The problem of text to speech output has received considerable
attention in recent years. Several good solutions are available using
hardware as well as software means. The phonetic nature of Indian
languages allows phoneme based speech synthesis to be effected with sufficient
clarity. A simple concatenation of phoneme sounds is surprisingly effective
though lacking in intonation.
The
IITM software uses syllable level representation of the text and each syllable
directly translates into a sound that can be synthesized or simply played
from a prerecorded piece of audio.
To begin
with, the IITM development team has experimented with the MBROLA speech
synthesizer software and has found that clear speech output may be obtained
using this phoneme and diphone based approach to speech synthesis.

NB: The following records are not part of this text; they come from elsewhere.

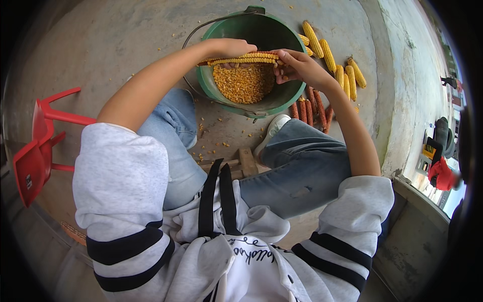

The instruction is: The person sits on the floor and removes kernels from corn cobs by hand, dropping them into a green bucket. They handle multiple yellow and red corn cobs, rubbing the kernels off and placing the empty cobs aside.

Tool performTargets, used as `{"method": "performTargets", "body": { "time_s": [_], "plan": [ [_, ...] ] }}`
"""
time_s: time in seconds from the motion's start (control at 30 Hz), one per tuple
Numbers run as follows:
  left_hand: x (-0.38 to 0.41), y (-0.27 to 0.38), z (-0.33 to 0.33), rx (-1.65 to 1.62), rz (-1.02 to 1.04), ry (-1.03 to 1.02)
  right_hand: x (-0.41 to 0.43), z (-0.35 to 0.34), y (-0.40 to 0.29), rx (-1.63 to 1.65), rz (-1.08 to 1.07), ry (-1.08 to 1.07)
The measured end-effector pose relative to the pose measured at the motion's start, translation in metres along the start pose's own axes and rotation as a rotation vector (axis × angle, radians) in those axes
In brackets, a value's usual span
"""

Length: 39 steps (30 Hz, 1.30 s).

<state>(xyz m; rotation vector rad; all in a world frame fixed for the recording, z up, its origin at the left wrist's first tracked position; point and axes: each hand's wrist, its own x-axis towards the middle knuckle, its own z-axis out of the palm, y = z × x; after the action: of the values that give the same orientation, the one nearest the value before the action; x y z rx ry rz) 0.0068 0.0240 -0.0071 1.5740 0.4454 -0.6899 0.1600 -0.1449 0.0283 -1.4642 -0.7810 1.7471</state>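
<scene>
Over a green bucket [247,112], a partly shelled ear of dried corn [245,58] lies crosswise between my hands. Yellow rows of kernels remain on it, with reddish bare cob showing beside them. My left hand [236,48] grips the ear near its middle, its fingers partly hidden behind it. At the right end, my right hand [292,64] has its thumb against the kernels, and a few loose kernels show at its fingers. Loose corn kernels [243,85] cover the bottom of the bucket.
Right of the bucket lie several full yellow corn ears [328,56] and several bare red cobs [319,105]. A red plastic chair [41,132] stands left. Stray kernels dot the concrete floor [139,49]. A wooden stool [247,162] shows between my legs. In the right distance is a person in red [442,174].
</scene>
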Motion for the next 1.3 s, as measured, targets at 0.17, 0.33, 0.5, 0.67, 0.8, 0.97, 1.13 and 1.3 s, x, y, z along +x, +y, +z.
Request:
{"method": "performTargets", "body": {
  "time_s": [0.17,0.33,0.5,0.67,0.8,0.97,1.13,1.3],
  "plan": [
    [-0.001,-0.001,-0.004,0.037,0.04,-0.006,0.001,0.002,0.011,-0.218,-0.174,-0.012],
    [0.016,-0.011,-0.008,0.682,0.255,0.304,0.002,0.006,0.004,-0.559,-0.191,0.064],
    [0.004,0.006,0.017,0.867,0.168,0.45,0.013,0.003,0.021,-0.831,-0.138,0.066],
    [-0.001,0.009,0.034,1.057,0.357,0.522,0.015,0.013,0.02,-0.69,0.091,-0.148],
    [-0.001,0.016,0.044,1.213,0.439,0.499,0.013,0.012,0.022,-0.584,0.195,-0.292],
    [0.003,0.014,0.034,1.182,0.406,0.532,0.02,0.01,0.03,-0.838,-0.043,-0.122],
    [0.001,0.014,0.029,1.206,0.353,0.501,0.028,0.011,0.043,-0.941,-0.209,-0.036],
    [0.009,0.008,0.027,1.021,0.232,0.589,0.041,0.019,0.059,-1.052,-0.264,0.233]
  ]
}}
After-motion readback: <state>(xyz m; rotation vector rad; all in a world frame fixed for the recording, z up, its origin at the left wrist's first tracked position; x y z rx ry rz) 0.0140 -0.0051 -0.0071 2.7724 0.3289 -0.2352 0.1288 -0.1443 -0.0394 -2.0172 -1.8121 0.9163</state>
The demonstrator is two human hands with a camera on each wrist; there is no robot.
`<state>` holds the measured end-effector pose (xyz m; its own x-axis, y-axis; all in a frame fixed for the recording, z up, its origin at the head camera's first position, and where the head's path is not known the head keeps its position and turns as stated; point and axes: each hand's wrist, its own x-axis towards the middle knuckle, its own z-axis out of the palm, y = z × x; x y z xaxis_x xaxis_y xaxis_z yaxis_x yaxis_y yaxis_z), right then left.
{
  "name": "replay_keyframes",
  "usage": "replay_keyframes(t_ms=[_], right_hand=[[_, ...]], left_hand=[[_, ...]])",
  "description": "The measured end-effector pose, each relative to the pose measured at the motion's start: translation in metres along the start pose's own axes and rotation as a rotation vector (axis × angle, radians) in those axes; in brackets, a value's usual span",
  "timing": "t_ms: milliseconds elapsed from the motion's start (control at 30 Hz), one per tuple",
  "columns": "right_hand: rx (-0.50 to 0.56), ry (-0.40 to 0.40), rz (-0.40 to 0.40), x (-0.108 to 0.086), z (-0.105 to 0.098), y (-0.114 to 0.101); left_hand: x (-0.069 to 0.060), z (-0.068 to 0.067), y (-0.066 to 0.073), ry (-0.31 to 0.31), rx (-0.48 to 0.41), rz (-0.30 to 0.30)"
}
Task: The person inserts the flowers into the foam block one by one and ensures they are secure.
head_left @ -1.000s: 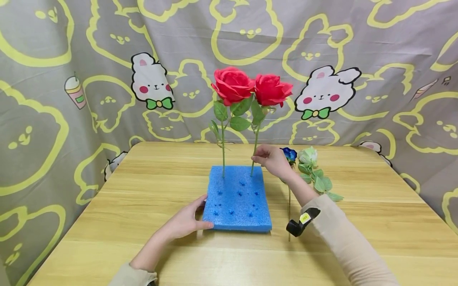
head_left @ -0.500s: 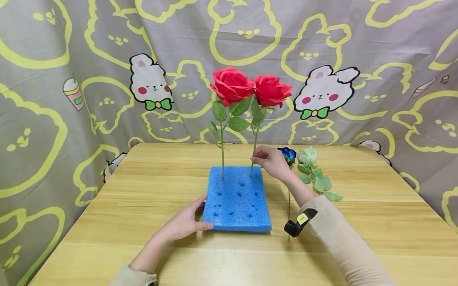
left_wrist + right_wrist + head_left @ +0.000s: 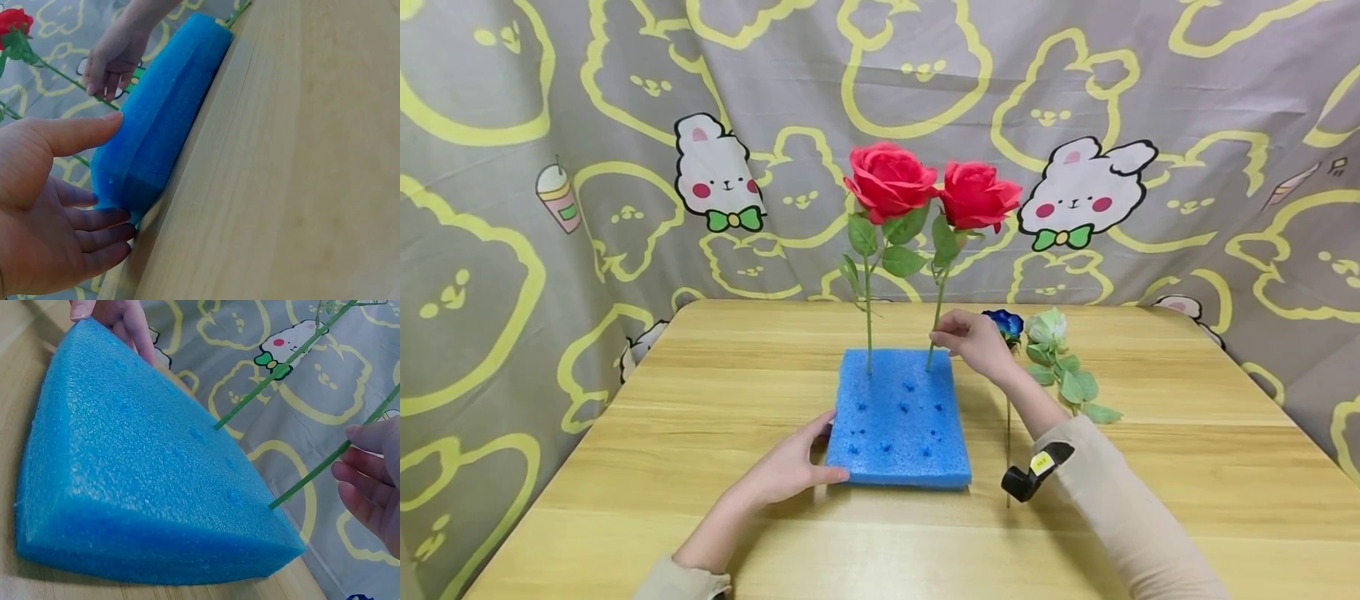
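Note:
A blue foam block [image 3: 895, 433] with several small holes lies on the table. Two red artificial roses stand in its far part, the left rose [image 3: 891, 183] nearly upright and the right rose [image 3: 977, 196] leaning slightly right. My right hand [image 3: 973, 342] pinches the right rose's green stem [image 3: 312, 474] between thumb and fingers, a little above the foam, where the stem's lower end is sunk. My left hand [image 3: 786, 462] rests against the block's left side, thumb at the front left corner. In the left wrist view, its fingers [image 3: 103, 240] look fairly straight and touch the foam.
Right of the block, a blue artificial rose [image 3: 1003, 323] lies with its long stem toward me, partly behind the right forearm. Beside it lies a pale green-white rose [image 3: 1047, 329] with leaves. A patterned curtain [image 3: 805, 75] hangs behind the wooden table [image 3: 700, 383].
The right rose's head has tipped slightly to the right and down, while the right hand keeps its pinch on the stem. The left hand and the foam block stay in place.

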<state>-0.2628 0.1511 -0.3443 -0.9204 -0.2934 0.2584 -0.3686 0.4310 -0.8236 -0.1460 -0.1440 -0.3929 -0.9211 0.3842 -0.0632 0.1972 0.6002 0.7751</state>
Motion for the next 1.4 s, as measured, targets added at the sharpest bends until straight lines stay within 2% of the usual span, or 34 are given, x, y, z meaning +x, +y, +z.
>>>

The MBROLA system produces synthesized speech from a representation of text
known as the .pho format. A text to speech system would use some algorithm
to convert the text into a .pho file which is fed to the synthesizer.
the .pho file is a highly compressed representation of the sound output and
is remarkably compact in size, being a very efficient compression mechanism
as well!
The IIT Madras
software has a utility to convert the local language representation (.llf)
to a .pho file by a simple table look up. Therefore speech output may be
obtained on the fly efficiently and quickly. Mbrola supports multilingual
speech output by allowing programs to dynamically choose the diphone data
base for the language. Unfortunately the databases required for Indian languages
are not yet available for use with Mbrola. Hence the IITM team had experimented
with other available data bases where the phonemes are close to the phonemes
of Indian languages. We have found that the phonemes of Swedish are well
suited to produce speech output in Indian Languages. English and American
voices do not quite admit of the pronunciation required for the Indian Aksharas.
You can get
an idea of the quality of synthesized speech output by hearing the
audio clip of the passage shown below. There are three languages in
the text: Tamil,Telugu and Hindi. The audio is in the real-audio format.
The synthesized
speech output corresponding to the above
Real Audio Format mp3 format
You may also
download the .pho file corresponding
to this output and play it yourself on your system if you have MBROLA installed.
The .pho files are highly compressed representations of the required sound
output. You will have to use the Swedish voice data base (SW1) when
playing the downloaded .pho file.
The development
team at IIT Madras has made available several useful applications in Indian
languages which permit speech output as a part of the user interface. These
also include standard applications in English which run in text mode under
DOS as well as Linux. Many of the applications in English have also been
enabled to run under Windows9X/2000/XP and screen reading functions supported
by JAWS for DOS which has been adpated to work on a PC without the need for
an external synthesizer.
This approach
permits virtually any text based internet application (typically those running
under Unix) to also work with Windows through the use of porting tools from
Unix to Windows provided by Cygwin. IIT Madras has developed the interface
for JAWS for DOS to work with a sound card on Win9X/2000/XP systems
and this opens up several possibilities for the Visually handicapped to learn
to use computers. Many of the applications support Indian language based user
interfaces and these also offer text to speech capabilities.
Given below
is a list of useful applications for the Visually handicapped, developed at
the Systems Development Laboratory, IIT Madras. Among these, applications
which are English based, are already available for use under the UNIX platform
but have been ported to the Windows environment and enhanced to work with
the sound hardware on a PC.
1. The Multilingual
Editor with speech enhancements.
2. A sound enhanced
Web Browser Based on Lynx.
3. PC Pine working
with JAWS for DOS.
4. A utility to speak
out text from a file prepared using the IITM software.
5. Jaws for Dos
without an external synthesizer.
All these
applications are distributed free for the benefit of the visually handicapped
in the Southeast Asian region. The applications themselves are discussed
in separate pages at this web site.
It must
be noted that MBROLA is a superb piece of software providing high quality
voice output. As of now, we have not generated a special Indian language
data base for use with MBROLA but have used one of the existing voice data
bases (Swedish). With suitable Indian languages data bases for Mbrola, the
quality of the speech output can come very close to natural speech and the
quality of the present speech output may be improved to sound more like how
Indians speak! This work is being taken up and will be completed in due course.
IIT Madras would be very happy to interact with other teams working in the
area of speech synthesis using Mbrola.